Algorithm for fitting a logistic curve?



#2

Hello,

Working on the math library here, and I have had an immensely difficult time finding how to efficiently implement a logistic curve fit. Note, this isn't a full fledged binary logistic regression (which I can find lots of information on), but rather the fitting of a curve to a set of data with the form L/(1+a*^(-b*x)).

The fitting method in the math library right now linearizes the equation and it doesn't give a very good fit at all so I am trying to replace it.

Does anyone have any helpful pointers to any algorithms for this type of problem?

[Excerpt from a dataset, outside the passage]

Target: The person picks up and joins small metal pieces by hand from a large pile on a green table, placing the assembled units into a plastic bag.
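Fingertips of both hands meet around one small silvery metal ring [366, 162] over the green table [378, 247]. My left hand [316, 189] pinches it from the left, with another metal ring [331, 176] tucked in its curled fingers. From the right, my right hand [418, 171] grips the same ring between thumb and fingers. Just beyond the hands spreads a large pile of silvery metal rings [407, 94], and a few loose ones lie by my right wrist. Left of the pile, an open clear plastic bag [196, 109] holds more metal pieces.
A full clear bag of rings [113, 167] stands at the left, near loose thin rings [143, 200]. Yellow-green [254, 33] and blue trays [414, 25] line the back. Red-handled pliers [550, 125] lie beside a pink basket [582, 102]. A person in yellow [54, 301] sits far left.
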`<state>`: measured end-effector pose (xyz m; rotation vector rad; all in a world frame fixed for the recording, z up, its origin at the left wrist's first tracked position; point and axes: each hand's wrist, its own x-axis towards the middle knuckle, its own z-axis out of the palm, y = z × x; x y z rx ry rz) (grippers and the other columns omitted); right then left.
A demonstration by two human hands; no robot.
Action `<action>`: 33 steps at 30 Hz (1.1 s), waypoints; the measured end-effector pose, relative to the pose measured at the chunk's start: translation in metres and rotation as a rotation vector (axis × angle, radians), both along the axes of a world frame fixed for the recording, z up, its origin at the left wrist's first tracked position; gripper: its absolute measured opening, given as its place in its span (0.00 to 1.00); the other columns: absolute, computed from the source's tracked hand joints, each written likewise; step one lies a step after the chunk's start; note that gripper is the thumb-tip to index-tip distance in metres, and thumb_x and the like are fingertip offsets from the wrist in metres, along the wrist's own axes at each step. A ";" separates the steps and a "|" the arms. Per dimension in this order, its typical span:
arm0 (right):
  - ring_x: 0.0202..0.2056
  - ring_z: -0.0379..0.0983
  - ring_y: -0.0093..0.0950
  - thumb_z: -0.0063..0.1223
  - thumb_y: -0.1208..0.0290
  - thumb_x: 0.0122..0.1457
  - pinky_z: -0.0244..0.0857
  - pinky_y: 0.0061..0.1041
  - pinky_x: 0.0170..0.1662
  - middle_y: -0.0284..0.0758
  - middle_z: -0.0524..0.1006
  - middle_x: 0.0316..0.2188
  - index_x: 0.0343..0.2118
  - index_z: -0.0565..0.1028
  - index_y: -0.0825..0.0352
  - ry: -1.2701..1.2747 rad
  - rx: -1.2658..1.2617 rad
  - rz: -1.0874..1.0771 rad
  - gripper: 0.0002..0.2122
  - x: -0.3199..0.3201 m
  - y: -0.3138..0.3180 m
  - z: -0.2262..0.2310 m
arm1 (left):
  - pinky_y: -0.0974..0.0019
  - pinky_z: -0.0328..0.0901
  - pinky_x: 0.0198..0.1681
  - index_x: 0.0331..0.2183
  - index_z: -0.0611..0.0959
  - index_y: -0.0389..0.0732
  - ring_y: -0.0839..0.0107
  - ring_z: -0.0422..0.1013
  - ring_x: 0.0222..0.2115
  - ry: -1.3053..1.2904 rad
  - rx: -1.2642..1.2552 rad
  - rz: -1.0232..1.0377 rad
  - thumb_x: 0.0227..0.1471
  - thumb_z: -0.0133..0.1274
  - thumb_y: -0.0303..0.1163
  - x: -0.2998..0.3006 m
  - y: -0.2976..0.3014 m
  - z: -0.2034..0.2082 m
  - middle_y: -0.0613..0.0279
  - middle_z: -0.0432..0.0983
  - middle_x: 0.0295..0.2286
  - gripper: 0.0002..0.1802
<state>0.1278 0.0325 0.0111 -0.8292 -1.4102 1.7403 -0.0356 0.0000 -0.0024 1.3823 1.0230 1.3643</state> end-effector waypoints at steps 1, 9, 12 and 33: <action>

I have posted the Charlie Patton's code comments below from the 48 math library for those interested (he wrote this originally). I am not 100% certain if the issue is the linearization and a completely different method is needed, or just the L esitmator routine needs replacing/improvement.

* Name: fitlogist
* Algorithm: The basic model is:
* y=L/(1+A*e^(B*x))
* which is equivalent to:
* Ae^(B*x)=(L-y)/y
* so that
* ln(A)+B*x=ln(L/y-1).
*
* Fit a linear model to the transformed data
* ( x(i), ln(L/y(i)-1)) to obtain y=a+bx
* then A=e^a and B=b
*
* Note B normally would be negative
*

**Name: Lestimate
**
**Category: Logistic Fit Utility
**
**Entry:
**
** Stack: [XY] (sorted)
**
**
** Temp. Env.
**
**
**Exit:
**
** Stack: L% (or %0 if there's a problem with zero divisors)
**
**
** Temp. Env.
**
**Errors:
**
**
**Description/Algorithm:
**
** This utility attempts to estimate the saturation value for a logistic
** equation from sorted statistical samples.
**
** It is assuming that the data Y(X) (stored in pair form X[i],Y[i]) corresponds
** to samples from a differential equation dY(X)/dX = Y(X)*k*(L-Y(X))
**
** Note that this is an autonomous ODE with nodes at Y=0 and Y=L.
** If we plot (1/Y)*(dY(X)/dX) as a function of Y (note that it doesn't really depend
** on X) we will get a straight line with a zero at Y=L. It is this fact we will use
** to approximate L from the data. Namely, replacing dY(X)/dX by it sampled version
** dY(X)/dX ~ Y'[i]=(Y[i+1]-Y[i])/(X[i+1]-X[i])
** we do linear regression on the pair Y[i],Z[i] with Z[i]=Y'[i]/Y[i] and
** find the zero of the corresponding line.
**

**Author: C.M.Patton
**Date Written: April 10, 1995

TW

--

Although I work for the HP calculator department, the comments and opinions I express here are my own.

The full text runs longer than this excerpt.